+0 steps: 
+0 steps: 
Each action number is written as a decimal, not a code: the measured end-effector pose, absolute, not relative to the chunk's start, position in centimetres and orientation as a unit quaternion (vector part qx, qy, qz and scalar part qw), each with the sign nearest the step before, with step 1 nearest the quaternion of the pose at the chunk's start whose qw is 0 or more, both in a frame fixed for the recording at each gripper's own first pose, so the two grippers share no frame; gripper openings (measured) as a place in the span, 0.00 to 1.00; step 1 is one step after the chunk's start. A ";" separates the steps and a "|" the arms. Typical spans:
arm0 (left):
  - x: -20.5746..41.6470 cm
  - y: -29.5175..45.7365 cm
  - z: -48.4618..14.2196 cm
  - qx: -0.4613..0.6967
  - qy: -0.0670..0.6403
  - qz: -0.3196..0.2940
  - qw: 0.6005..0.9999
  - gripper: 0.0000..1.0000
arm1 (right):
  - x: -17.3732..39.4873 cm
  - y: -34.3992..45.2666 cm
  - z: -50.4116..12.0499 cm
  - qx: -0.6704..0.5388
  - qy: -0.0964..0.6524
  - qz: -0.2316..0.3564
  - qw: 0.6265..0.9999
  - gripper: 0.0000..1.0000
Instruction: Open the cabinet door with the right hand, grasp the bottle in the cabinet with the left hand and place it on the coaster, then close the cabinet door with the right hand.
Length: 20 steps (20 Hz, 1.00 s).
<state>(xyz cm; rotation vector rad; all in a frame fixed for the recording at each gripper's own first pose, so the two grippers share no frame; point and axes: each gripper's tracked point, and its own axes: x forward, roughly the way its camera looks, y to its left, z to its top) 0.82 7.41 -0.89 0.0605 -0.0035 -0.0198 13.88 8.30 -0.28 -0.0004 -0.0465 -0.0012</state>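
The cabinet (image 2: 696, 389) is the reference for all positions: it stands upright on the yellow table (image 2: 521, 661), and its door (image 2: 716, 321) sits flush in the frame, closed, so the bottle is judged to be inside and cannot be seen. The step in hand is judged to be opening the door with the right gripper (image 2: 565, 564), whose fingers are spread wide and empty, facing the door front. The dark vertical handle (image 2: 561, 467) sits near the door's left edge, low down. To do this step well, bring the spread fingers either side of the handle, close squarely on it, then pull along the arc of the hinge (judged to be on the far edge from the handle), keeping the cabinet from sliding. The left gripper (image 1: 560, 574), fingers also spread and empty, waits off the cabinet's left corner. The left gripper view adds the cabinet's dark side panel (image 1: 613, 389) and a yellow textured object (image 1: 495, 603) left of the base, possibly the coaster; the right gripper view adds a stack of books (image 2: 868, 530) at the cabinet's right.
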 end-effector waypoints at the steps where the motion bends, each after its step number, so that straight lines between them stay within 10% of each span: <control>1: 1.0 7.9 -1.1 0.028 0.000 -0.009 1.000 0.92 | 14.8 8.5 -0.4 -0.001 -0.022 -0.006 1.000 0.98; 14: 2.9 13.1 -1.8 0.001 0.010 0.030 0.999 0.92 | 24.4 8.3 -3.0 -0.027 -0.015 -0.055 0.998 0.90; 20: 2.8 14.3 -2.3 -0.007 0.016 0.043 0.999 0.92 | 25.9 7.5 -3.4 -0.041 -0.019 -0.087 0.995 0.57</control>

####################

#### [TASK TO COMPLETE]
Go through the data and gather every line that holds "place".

#### [SOLUTION TO THIS PROBLEM]
Each action number is written as a decimal, not a code: the measured end-effector pose, absolute, not relative to the chunk's start, position in centimetres and orientation as a unit quaternion (vector part qx, qy, qz and scalar part qw), each with the sign nearest the step before, with step 1 nearest the quaternion of the pose at the chunk's start whose qw is 0 or more, both in a frame fixed for the recording at each gripper's own first pose, so the two grippers share no frame; gripper openings (measured) as a place in the span, 0.00 to 1.00; step 1 is one step after the chunk's start. A ";" separates the steps and a "|" the arms. Typical spans:
Instruction: Open the cabinet door with the right hand, grasp the bottle in the cabinet with the left hand and place it on the coaster, then close the cabinet door with the right hand.

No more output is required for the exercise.